*** Opening of Data extract ***

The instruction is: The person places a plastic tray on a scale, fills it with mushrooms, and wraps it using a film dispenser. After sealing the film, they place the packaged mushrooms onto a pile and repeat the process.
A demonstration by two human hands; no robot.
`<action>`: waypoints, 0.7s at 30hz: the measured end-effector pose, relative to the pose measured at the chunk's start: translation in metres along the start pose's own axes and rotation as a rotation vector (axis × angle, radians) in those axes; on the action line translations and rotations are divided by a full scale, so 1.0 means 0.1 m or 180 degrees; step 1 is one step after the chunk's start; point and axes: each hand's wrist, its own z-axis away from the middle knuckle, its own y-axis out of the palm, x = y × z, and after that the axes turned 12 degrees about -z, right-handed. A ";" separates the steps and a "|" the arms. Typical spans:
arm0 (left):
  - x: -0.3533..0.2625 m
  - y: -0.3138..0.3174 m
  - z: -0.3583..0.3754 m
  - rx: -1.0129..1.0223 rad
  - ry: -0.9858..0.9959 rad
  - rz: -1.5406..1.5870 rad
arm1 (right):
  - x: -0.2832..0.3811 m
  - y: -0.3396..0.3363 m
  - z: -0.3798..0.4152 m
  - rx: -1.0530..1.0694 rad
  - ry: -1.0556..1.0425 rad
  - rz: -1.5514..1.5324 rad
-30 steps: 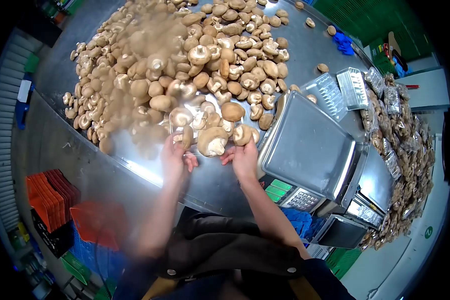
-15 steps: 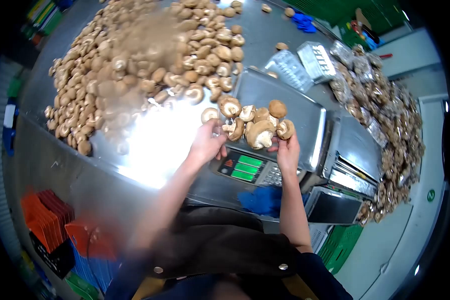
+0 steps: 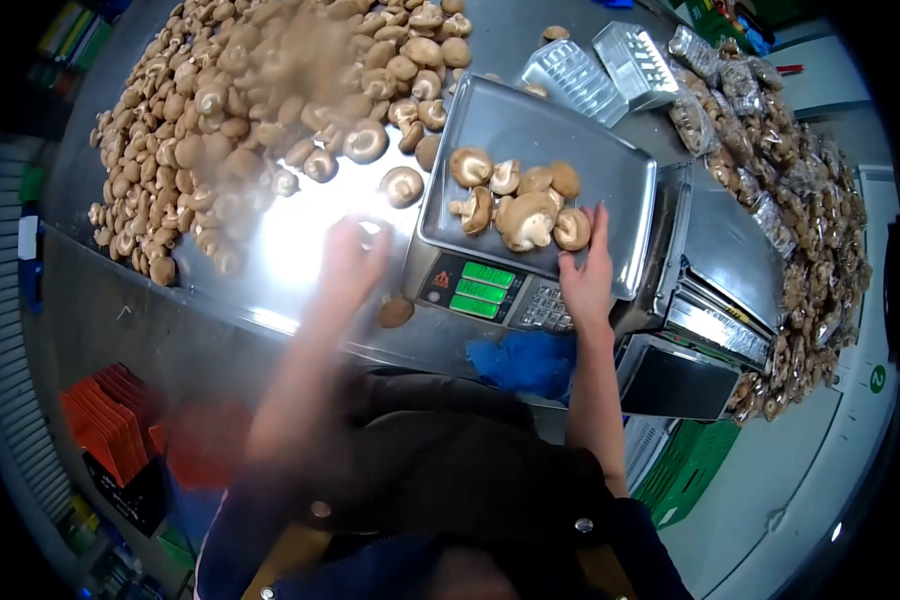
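Head view: shiitake mushrooms (image 3: 528,218) sit on the scale (image 3: 530,118), just left of the nearer right grip (image 3: 588,275), half-open, seemingly unloaded; the left grip (image 3: 352,268), blurred, I can't read.

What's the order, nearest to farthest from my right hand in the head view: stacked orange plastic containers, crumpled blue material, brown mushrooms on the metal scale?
1. Brown mushrooms, just left of your right hand.
2. Crumpled blue material, below and left.
3. Stacked orange plastic containers, far left.
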 end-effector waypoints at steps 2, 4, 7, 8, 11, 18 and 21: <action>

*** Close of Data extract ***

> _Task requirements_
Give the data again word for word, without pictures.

> _Answer to this problem_
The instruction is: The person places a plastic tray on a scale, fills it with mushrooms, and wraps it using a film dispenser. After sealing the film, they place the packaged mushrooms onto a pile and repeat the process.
A demonstration by two human hands; no robot.
`<action>`: waypoints, 0.7s at 30hz: the measured end-effector pose, relative to the pose measured at the chunk's start: translation in metres along the start pose's own axes and rotation as a rotation vector (axis × angle, radians) in those axes; on the action line translations and rotations are divided by a full scale, so 1.0 means 0.1 m or 180 degrees; step 1 is one step after the chunk's start; point and axes: each hand's wrist, its own z-axis away from the middle knuckle, its own y-axis out of the palm, x = y × z, and after that the axes turned 12 degrees about -z, right-handed. A ";" separates the steps and a "|" the arms. Typical spans:
arm0 (left):
  - x: -0.3533..0.2625 m
  - y: -0.3138..0.3174 m
  - z: -0.3583..0.3754 m
  - rx: -1.0129..1.0223 rad
  - ry: -0.9858..0.9959 rad
  - rz: -1.5406..1.5870 rad
arm1 (right):
  - x: -0.2832..0.3811 m
  - y: -0.3396..0.3363 m
  - z: -0.3798..0.4152 m
  - rx: -1.0530..1.0694 rad
  - ry: -1.0556..1.0425 rad
  - rz: -1.5514..1.5324 rad
-30 steps: 
-15 steps: 
+0 steps: 
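Head view: shiitake mushrooms (image 3: 528,218) sit on the scale (image 3: 530,118), just left of the nearer right grip (image 3: 588,275), half-open, seemingly unloaded; the left grip (image 3: 352,268), blurred, I can't read.

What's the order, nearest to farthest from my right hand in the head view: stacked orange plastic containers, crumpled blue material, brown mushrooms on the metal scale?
1. Brown mushrooms, just left of your right hand.
2. Crumpled blue material, below and left.
3. Stacked orange plastic containers, far left.
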 end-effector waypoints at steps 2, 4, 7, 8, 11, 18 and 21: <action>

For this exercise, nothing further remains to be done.